One focuses on defending large U.S. electrical utility systems from potential attacks by hostile nations, as well as from damage inflicted by extreme natural disasters such as hurricanes and solar flares. The Resilient Energy Systems campaign, a multiyear research portfolio with up to $40 million in total funding, is supported by Sandia’s Laboratory Directed Research and Development (LDRD) program, which funds exploratory work in science and technology, lab officials announced in a press release.
“The original electric grid was not designed with security in mind against cyber hacks, or protection from electromagnetic disturbances, or natural disasters such as hurricanes or geomagnetic solar storms,” portfolio manager Craig Lawton says in a Sandia Labs press release.
The second research campaign is to develop enabling technical capabilities to help the U.S. maintain its strategic nuclear deterrent. The Assured Survivability and Agility with Pulsed Power research campaign is a multiyear portfolio with up to $40 million in total funding, again by Sandia’s LDRD program. The mission portfolio is intended to explore technologies that use brief but powerful bursts of electrical energy to simulate nuclear explosions — without resorting to actual nuclear tests — to better understand their impact on electronics and materials.
“Our nuclear weapons systems have been relatively static, while the capabilities and technologies used by our potential adversaries are evolving at a rapid pace,” Sandia physicist Kyle Peterson, who developed and leads the mission, says in the press release. “We must be more agile in identifying potential threats to maintain an effective deterrent against hostile military actions.
Additional benefits from both mission portfolios are expected to include more efficient electrical generation, more accurate data for astrophysicists, and a closer approach to break-even and even high-yield fusion, which can generate electrical energy by fusing atoms — a goal of a branch of physics for 70 years.

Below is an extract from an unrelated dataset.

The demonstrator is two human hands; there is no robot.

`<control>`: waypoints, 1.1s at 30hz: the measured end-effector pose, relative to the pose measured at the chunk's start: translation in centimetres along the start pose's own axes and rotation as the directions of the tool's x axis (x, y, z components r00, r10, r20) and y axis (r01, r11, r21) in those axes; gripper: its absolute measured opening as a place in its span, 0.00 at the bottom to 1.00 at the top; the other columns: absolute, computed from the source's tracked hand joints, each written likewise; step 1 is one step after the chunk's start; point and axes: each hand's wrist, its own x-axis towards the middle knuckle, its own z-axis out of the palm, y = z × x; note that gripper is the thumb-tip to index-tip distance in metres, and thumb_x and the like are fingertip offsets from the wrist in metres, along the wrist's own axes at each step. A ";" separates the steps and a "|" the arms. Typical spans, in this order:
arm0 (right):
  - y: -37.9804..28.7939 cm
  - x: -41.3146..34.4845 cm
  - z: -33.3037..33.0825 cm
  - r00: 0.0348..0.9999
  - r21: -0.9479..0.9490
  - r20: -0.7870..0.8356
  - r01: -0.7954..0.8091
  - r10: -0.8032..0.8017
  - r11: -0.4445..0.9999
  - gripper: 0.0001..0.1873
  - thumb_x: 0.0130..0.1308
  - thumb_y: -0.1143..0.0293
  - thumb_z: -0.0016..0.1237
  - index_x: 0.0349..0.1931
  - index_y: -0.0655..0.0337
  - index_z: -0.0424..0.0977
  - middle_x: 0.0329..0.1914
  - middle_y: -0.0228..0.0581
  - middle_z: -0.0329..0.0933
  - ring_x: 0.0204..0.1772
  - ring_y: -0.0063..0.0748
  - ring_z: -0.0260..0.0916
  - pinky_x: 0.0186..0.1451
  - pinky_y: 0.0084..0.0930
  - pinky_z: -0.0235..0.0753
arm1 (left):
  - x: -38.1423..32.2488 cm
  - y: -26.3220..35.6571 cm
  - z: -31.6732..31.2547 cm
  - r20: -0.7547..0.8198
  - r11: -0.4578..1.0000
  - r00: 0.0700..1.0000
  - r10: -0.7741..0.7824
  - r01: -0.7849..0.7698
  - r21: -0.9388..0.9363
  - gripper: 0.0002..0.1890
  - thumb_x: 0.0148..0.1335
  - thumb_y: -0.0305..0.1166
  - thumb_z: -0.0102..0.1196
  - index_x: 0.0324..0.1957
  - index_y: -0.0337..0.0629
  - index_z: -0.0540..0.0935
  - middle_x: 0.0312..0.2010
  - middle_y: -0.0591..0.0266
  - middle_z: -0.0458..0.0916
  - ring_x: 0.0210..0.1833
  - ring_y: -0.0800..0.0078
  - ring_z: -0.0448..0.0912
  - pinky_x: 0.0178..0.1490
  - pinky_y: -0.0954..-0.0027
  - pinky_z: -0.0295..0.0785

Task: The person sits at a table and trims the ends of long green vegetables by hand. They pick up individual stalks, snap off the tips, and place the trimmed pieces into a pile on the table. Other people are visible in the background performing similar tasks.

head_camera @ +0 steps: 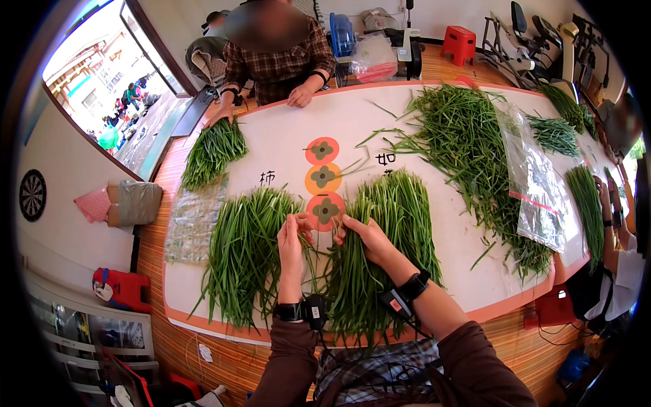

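Note:
Two thick bunches of long green leaves, like Chinese chives, lie on a white table before me. My left hand is at the inner edge of the left bunch, fingers curled inward. Opposite it, my right hand rests over the inner side of the right bunch, thumb and fingertips close together. A few thin loose blades hang in the gap between the bunches. Whether either hand grips a blade is too small to tell. Printed persimmons show on the tabletop just beyond my fingertips.
A loose heap of greens spreads at right, with a clear plastic bag over its edge. Across the table, a co-worker's hand touches another bunch. At far right, another person's hands are beside a bunch.

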 end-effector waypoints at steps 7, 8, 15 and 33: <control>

Among the military problems that an adversary might present are more capable weapon systems as well as technology intended to confuse a U.S. missile and deflect it from reaching its target. The Assured Survivability and Agility with Pulsed Power (ASAP) campaign will invest in science and technology needed to ensure that “U.S. military objectives will be met in the event that deterrence fails,” Peterson said.
Further study of brief strong pulses of electrical power are needed to help meet that goal. Pulsed-power accelerators store energy and release it in powerful bursts. Those can be converted into X-rays and neutrons to be used as a laboratory version of an actual bomb blast to assess how nuclear and conventional weapon systems would respond if subjected to those environments.
Sandia uses pulsed power technology in a number of different facilities — Saturn, Hermes and Z — and is currently developing proposals to enhance some of these capabilities.